For a very long time, fixing MySQL slaves was a tedious task. Slaves died, replication fails, tables would get out of sync and you’d have to import all the (consistant) data from the master database. Depending on the importance of the slave, this could mean downtime for your master while exporting.
MySQLdump is usually the application one uses to execute this task, locking the tables while exporting. For me, having a database readonly, is downtime. However you look at it, if your website is not 100% useable, it is experiencing downtime.
I came across Percona’s xtrabackup utility a while back and wanted to share this, because it has saved me a lot of trouble and downtime.
Xtrabackup is basically a hotbackup utility. It performs a backup of a running MySQL server, without blocking anything. It does this via the multi-version concurrency control (MVCC) inside innodb. I could go into this, but Wikipedia does a way better job.
Here’s a step-by-step guide to restore a MySQL slave using xtrabackup:
1. Install xtrabackup on both the master and slave
You can use their preconfigured rpm to add their yum or apt repository, so installing the utilities is a breeze. I’ll be using a yum repo from here on out. (check here for a apt guide).
If you’re using a 32bit system, replace x86_64 with i386:
rpm -Uhv http://www.percona.com/downloads/percona-release/percona-release-0.0-1.x86_64.rpm
Now we can install xtrabackup:
# yum install -y xtrabackup
2. Snapshot the master data directory
We’ll use innobackupex to create the actual backups. It will determine your MySQL configuration from your /etc/my.cnf file (and possibly complain about settings you’re missing – just make any changes to /etc/my.cnf if it suggests them)
# innobackupex /home/backup/
It will run through it’s backup, depending on the amount of data you have, it could take a while.

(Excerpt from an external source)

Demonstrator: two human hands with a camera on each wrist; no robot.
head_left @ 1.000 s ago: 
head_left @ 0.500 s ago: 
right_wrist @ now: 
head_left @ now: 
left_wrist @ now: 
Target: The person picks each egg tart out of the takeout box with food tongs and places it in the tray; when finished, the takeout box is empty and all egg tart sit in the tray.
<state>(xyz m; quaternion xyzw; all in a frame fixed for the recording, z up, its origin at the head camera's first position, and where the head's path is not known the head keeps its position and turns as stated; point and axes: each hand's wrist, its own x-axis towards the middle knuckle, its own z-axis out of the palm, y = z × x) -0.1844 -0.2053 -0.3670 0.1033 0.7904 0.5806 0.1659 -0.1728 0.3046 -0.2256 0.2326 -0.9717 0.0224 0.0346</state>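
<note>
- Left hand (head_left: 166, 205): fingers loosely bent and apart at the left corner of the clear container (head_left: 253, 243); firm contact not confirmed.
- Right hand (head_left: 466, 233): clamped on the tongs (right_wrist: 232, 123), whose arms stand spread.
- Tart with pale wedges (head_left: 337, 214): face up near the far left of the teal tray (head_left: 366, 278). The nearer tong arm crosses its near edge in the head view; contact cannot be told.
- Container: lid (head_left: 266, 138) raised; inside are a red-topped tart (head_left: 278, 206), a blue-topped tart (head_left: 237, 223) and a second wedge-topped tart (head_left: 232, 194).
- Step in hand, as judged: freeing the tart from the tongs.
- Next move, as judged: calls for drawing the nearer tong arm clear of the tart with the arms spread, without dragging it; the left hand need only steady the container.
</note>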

When it’s done, it will have created a date-tagged directory inside /home/backup/ with the backup of your current master databases.
3. Apply binary logs
The backup that was just created is a hot backup of your databases. Any transactions that were taking place, are probably incomplete or not flushed to disk yet. We need an consistant backup, so we need to apply the binary logs to the created backup and make it consistant.
# innobackupex --apply-log /home/backup/2013-01-01_14-02-12/
4. Copy backup to slave
After applying the binary logs, we can copy the backup to the slave. You can chose to tar or gzip (or both) the backup directory, depending on the size. Here, I’ll just copy the directory.

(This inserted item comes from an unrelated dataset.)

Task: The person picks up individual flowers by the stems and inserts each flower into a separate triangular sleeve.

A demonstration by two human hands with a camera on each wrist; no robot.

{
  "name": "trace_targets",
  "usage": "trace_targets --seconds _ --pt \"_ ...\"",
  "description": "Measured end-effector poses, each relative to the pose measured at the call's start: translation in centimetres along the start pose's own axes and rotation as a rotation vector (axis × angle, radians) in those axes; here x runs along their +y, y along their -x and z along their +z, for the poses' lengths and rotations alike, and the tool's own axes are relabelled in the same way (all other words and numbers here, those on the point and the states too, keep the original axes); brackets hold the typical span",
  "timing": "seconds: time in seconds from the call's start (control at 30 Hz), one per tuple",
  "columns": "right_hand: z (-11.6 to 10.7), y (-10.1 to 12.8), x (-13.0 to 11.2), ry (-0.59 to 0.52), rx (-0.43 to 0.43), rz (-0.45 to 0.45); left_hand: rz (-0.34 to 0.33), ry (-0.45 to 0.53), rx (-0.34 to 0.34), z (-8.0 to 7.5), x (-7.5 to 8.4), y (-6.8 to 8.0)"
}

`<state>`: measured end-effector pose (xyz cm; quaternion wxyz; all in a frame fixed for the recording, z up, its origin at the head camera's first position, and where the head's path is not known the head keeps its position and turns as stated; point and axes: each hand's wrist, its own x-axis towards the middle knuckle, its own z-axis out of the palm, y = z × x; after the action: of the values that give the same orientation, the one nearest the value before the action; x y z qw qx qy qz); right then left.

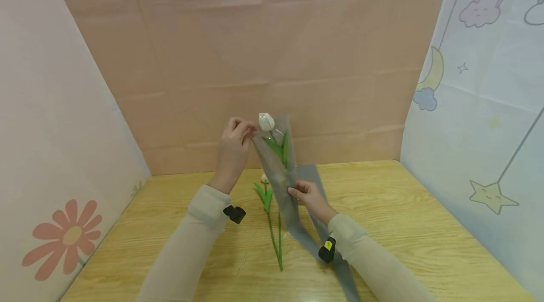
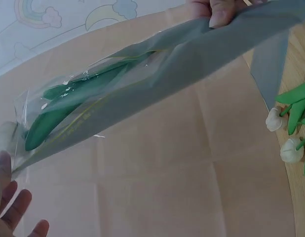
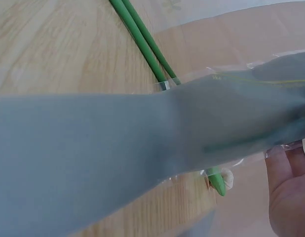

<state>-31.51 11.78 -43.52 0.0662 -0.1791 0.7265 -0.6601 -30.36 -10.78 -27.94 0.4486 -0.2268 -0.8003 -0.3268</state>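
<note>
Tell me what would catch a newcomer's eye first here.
Probably the white tulip bloom, central in the head view, at the upper end of a grey sleeve held up between left hand and right hand. Below, more tulips lie on the wood-grain table; a large red flower decorates the left wall.

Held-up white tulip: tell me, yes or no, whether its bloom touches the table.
No, the head view shows its bloom at the upper end of the raised gray wrapper, above the table.
</note>
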Motion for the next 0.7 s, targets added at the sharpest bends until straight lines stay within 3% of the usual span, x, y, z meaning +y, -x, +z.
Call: trace_targets --seconds 0.13,0.23,0.53,0.7 --pt "0.2 -0.1 0.1 -0.001 0.014 0.003 0.011 0.109 -0.033 -0.3 -0.1 0.0" --pt "0.4 -0.1 0.0 0.011 0.025 0.008 -0.002 0.136 -0.05 -0.5 -0.1 0.1" --pt "1.1 1.0 -2.0 0.009 0.004 0.004 -0.084 0.049 -0.054 -1.1 0.3 0.5" --pt "1.3 1.2 -2.2 0.015 0.001 -0.003 -0.046 0.067 -0.021 -1.1 0.4 0.7"
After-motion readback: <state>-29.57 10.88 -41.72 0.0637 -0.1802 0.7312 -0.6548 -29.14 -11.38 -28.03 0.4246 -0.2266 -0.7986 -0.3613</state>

# scp -r /home/backup/2013-01-01_14-02-12 root@db2:/home/dumps/
5. Apply backup to slave
What you need to understand is that the backup you just copied, is a full fledged MySQL data directory. We’re going to use this backup to replace the slaves data directory.

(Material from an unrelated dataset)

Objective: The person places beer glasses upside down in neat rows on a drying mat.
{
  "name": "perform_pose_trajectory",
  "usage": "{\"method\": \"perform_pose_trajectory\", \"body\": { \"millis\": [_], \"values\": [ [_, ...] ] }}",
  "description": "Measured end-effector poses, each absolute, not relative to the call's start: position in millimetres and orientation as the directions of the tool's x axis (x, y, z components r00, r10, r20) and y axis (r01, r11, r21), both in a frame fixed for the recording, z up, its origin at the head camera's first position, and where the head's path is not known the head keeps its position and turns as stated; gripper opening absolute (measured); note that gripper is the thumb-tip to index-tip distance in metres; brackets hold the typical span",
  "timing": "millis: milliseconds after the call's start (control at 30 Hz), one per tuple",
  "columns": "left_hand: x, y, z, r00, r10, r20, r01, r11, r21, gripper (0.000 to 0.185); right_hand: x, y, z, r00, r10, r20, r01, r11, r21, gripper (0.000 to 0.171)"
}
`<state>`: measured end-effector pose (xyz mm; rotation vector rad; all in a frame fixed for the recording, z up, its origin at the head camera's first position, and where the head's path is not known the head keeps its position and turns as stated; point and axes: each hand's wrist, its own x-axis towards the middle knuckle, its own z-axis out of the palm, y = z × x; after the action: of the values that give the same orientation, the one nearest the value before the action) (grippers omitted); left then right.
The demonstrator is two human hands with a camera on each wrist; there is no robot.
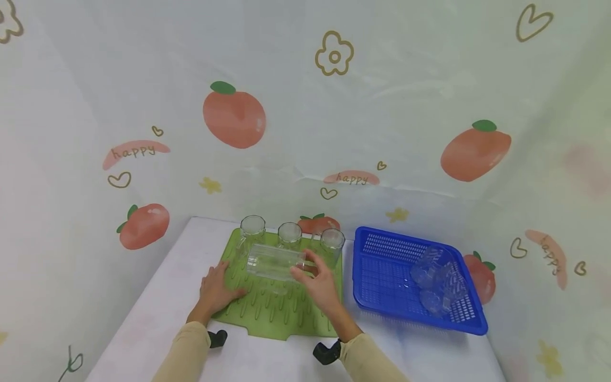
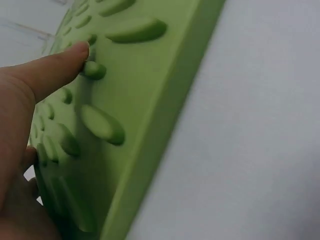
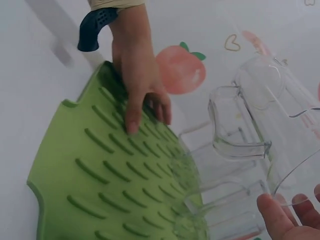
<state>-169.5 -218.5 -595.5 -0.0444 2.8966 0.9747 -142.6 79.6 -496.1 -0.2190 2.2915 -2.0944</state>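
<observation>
My right hand grips a clear glass mug by one end, and the mug lies sideways in the air over a green ridged drying mat. In the right wrist view the fingertips are at the mug's rim, with its square handle turned toward the mat. My left hand rests on the mat's left edge, fingers spread and the thumb lying across the ridges. Along the back of the mat stand three more glass mugs, partly overlapped by the held one.
A blue plastic basket stands to the right of the mat, with several clear glass pieces piled in its right half. White cloth covers the table, and a printed curtain hangs close behind it.
</observation>
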Motion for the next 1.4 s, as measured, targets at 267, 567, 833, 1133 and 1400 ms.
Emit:
{"method": "perform_pose_trajectory", "body": {
  "millis": [267, 567, 833, 1133, 1400],
  "values": [
    [-166, -225, -583, -0.987, -0.067, -0.143, -0.153, 0.627, 0.764, 0.092, -142, 67, -512, -0.989, -0.148, 0.027, -0.037, 0.063, -0.997, 0.060],
    [-165, -229, -546, -0.965, -0.192, -0.180, -0.252, 0.472, 0.845, 0.080, -138, 62, -522, -0.986, -0.164, -0.009, -0.002, 0.070, -0.998, 0.064],
    [-162, -213, -511, -0.987, -0.160, -0.008, -0.077, 0.431, 0.899, 0.074, -137, 61, -529, -0.981, -0.190, -0.045, 0.034, 0.064, -0.997, 0.065],
    [-150, -183, -489, -0.994, 0.015, 0.109, 0.106, 0.404, 0.909, 0.074, -136, 56, -533, -0.979, -0.202, -0.040, 0.032, 0.043, -0.999, 0.066],
    [-144, -173, -497, -0.984, 0.100, 0.145, 0.172, 0.373, 0.912, 0.078, -138, 54, -530, -0.973, -0.227, -0.042, 0.041, 0.009, -0.999, 0.065]
  ]
}}
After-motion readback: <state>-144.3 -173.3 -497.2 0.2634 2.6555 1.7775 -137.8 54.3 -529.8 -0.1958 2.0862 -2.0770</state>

Make sure the MySQL daemon is stopped and replace the datadir:
# service mysqld stop
# mv /var/lib/mysql /var/lib/mysql_old_2013_01_01
# mv /home/dumps/2013-01-01_14-02-12 /var/lib/mysql
# service mysqld start
6. Restart replication
Once you have updated the slaves’ data, you need to restart replication. Xtrabackup makes a snapshot of the master status when it creates the backup, so we know the proper binlog and position we need to use.
Check master status:
# cat /var/lib/mysql/xtrabackup_binlog_info
And update the replication:
mysql> CHANGE MASTER TO MASTER_HOST='ip.of.master', MASTER_USER='user', MASTER_PASSWORD='password', MASTER_LOG_FILE='mysql-bin.000046', MASTER_LOG_POS=252752601;
mysql> START SLAVE;
After this, check if the replication is running again.